* Exercise data
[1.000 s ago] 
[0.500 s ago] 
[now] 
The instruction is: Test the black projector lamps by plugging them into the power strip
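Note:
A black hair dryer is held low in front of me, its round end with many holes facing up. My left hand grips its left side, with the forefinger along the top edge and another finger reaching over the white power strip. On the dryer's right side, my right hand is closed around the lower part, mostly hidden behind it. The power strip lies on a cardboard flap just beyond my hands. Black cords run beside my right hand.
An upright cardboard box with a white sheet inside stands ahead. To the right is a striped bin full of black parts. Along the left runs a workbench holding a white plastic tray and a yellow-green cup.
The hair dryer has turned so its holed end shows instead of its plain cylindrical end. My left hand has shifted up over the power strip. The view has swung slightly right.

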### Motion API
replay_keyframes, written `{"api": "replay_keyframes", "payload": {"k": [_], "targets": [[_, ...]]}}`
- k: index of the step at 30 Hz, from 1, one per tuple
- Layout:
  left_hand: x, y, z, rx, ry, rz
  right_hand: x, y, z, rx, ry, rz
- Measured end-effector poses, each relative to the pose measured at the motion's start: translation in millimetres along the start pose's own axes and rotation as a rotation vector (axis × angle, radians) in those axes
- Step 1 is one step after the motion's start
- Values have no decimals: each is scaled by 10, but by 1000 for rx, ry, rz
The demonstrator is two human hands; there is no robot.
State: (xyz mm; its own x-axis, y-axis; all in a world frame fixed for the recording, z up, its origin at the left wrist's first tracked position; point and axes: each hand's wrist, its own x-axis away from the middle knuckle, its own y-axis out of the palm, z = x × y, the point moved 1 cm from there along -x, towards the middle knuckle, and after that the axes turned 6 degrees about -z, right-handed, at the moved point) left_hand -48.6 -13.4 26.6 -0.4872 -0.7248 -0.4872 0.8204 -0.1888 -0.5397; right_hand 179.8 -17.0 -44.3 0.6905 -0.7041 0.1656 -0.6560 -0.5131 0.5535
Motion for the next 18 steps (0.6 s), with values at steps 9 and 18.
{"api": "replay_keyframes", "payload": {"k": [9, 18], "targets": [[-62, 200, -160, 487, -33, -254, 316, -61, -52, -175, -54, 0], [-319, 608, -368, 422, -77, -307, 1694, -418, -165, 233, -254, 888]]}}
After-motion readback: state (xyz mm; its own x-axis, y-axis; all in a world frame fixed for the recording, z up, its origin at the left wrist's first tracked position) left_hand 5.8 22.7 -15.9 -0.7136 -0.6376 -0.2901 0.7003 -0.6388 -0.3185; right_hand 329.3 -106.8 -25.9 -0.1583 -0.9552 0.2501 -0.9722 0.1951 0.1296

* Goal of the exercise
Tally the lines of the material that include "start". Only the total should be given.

* Answer to the exercise
2